#### Exercise description:
Repeat the data below in full and exactly.

#### Available data:
##########
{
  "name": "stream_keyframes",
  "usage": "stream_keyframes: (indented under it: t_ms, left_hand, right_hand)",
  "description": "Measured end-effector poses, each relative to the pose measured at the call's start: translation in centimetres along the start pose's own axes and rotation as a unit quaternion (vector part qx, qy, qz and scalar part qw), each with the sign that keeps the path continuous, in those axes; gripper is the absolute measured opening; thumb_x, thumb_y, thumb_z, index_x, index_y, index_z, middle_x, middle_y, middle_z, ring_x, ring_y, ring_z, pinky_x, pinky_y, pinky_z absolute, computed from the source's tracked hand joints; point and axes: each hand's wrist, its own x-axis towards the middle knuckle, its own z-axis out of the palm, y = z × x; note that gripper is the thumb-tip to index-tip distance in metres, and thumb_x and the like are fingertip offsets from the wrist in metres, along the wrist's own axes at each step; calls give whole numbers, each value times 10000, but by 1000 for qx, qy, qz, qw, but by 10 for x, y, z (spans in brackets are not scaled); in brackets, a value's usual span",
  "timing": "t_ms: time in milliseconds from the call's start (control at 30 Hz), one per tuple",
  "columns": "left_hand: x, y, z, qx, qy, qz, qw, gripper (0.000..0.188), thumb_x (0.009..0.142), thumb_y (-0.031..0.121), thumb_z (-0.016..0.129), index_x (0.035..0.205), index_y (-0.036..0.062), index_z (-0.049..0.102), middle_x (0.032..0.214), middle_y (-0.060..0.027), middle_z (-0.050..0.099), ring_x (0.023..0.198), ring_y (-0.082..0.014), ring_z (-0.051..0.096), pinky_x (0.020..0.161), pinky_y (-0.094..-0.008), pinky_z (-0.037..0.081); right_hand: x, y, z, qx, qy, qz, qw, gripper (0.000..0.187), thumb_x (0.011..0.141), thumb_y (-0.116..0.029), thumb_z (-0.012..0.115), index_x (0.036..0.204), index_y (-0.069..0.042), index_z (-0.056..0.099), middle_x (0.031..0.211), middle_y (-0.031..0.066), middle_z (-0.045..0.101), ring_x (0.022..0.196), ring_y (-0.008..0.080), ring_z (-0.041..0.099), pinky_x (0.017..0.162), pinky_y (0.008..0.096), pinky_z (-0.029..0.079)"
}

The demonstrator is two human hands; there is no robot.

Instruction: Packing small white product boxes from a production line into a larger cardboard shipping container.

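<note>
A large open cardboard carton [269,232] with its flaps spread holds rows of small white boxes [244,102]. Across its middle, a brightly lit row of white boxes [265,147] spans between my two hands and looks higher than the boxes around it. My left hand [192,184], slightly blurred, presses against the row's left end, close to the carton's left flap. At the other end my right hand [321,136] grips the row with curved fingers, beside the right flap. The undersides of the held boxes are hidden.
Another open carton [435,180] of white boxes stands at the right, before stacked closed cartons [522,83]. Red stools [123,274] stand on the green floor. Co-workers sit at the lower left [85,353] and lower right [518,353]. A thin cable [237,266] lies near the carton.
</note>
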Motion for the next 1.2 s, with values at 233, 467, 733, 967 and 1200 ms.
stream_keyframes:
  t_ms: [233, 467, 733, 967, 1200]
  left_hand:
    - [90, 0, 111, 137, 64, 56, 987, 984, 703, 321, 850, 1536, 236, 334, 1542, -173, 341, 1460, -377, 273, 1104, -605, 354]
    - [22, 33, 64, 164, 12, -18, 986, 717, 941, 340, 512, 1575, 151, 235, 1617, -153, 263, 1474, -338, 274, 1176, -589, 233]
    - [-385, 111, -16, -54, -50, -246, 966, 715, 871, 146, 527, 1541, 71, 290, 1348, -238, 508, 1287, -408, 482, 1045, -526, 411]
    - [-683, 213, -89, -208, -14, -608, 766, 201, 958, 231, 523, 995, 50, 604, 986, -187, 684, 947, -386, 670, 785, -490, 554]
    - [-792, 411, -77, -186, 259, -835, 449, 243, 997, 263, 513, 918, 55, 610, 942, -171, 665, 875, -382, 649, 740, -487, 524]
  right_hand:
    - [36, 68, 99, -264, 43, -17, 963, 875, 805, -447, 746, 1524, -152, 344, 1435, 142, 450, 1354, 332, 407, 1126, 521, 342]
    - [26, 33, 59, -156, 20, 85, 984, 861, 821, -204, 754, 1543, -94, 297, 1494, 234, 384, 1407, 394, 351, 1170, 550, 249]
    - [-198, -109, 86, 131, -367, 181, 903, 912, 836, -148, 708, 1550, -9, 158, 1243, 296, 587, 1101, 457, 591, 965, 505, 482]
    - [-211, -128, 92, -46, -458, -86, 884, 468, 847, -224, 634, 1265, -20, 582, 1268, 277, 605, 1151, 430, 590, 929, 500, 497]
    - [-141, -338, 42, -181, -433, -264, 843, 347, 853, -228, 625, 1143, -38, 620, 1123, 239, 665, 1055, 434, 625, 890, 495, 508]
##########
#### Solved problem:
{
  "name": "stream_keyframes",
  "usage": "stream_keyframes: (indented under it: t_ms, left_hand, right_hand)",
  "description": "Measured end-effector poses, each relative to the pose measured at the call's start: translation in centimetres along the start pose's own axes and rotation as a unit quaternion (vector part qx, qy, qz and scalar part qw), each with the sign that keeps the path continuous, in those axes; gripper is the absolute measured opening; thumb_x, thumb_y, thumb_z, index_x, index_y, index_z, middle_x, middle_y, middle_z, ring_x, ring_y, ring_z, pinky_x, pinky_y, pinky_z absolute, computed from the source's tracked hand joints; point and axes: each hand's wrist, its own x-axis towards the middle knuckle, its own z-axis out of the palm, y = z × x; note that gripper is the thumb-tip to index-tip distance in metres, and thumb_x and the like are fingertip offsets from the wrist in metres, along the wrist's own axes at each step; calls give whole numbers, each value times 10000, but by 1000 for qx, qy, qz, qw, but by 10 for x, y, z (spans in brackets are not scaled); in brackets, a value's usual span",
  "timing": "t_ms: time in milliseconds from the call's start (control at 30 Hz), one per tuple",
  "columns": "left_hand: x, y, z, qx, qy, qz, qw, gripper (0.000..0.188), thumb_x (0.009..0.142), thumb_y (-0.031..0.121), thumb_z (-0.016..0.129), index_x (0.035..0.205), index_y (-0.036..0.062), index_z (-0.049..0.102), middle_x (0.032..0.214), middle_y (-0.060..0.027), middle_z (-0.050..0.099), ring_x (0.023..0.198), ring_y (-0.082..0.014), ring_z (-0.051..0.096), pinky_x (0.020..0.161), pinky_y (-0.094..-0.008), pinky_z (-0.037..0.081); right_hand: x, y, z, qx, qy, qz, qw, gripper (0.000..0.187), thumb_x (0.011..0.141), thumb_y (-0.116..0.029), thumb_z (-0.012..0.115), index_x (0.036..0.204), index_y (-0.069..0.042), index_z (-0.056..0.099), middle_x (0.031..0.211), middle_y (-0.031..0.066), middle_z (-0.045..0.101), ring_x (0.022..0.196), ring_y (-0.008..0.080), ring_z (-0.041..0.099), pinky_x (0.017..0.162), pinky_y (0.008..0.096), pinky_z (-0.029..0.079)"
}

The demonstrator is two human hands; there is no robot.

Instruction: Packing small white product boxes from a production line into a larger cardboard shipping container.

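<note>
A large open cardboard carton [269,232] with its flaps spread holds rows of small white boxes [244,102]. Across its middle, a brightly lit row of white boxes [265,147] spans between my two hands and looks higher than the boxes around it. My left hand [192,184], slightly blurred, presses against the row's left end, close to the carton's left flap. At the other end my right hand [321,136] grips the row with curved fingers, beside the right flap. The undersides of the held boxes are hidden.
Another open carton [435,180] of white boxes stands at the right, before stacked closed cartons [522,83]. Red stools [123,274] stand on the green floor. Co-workers sit at the lower left [85,353] and lower right [518,353]. A thin cable [237,266] lies near the carton.
</note>
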Motion for the next 1.2 s, with values at 233, 467, 733, 967 and 1200 ms.
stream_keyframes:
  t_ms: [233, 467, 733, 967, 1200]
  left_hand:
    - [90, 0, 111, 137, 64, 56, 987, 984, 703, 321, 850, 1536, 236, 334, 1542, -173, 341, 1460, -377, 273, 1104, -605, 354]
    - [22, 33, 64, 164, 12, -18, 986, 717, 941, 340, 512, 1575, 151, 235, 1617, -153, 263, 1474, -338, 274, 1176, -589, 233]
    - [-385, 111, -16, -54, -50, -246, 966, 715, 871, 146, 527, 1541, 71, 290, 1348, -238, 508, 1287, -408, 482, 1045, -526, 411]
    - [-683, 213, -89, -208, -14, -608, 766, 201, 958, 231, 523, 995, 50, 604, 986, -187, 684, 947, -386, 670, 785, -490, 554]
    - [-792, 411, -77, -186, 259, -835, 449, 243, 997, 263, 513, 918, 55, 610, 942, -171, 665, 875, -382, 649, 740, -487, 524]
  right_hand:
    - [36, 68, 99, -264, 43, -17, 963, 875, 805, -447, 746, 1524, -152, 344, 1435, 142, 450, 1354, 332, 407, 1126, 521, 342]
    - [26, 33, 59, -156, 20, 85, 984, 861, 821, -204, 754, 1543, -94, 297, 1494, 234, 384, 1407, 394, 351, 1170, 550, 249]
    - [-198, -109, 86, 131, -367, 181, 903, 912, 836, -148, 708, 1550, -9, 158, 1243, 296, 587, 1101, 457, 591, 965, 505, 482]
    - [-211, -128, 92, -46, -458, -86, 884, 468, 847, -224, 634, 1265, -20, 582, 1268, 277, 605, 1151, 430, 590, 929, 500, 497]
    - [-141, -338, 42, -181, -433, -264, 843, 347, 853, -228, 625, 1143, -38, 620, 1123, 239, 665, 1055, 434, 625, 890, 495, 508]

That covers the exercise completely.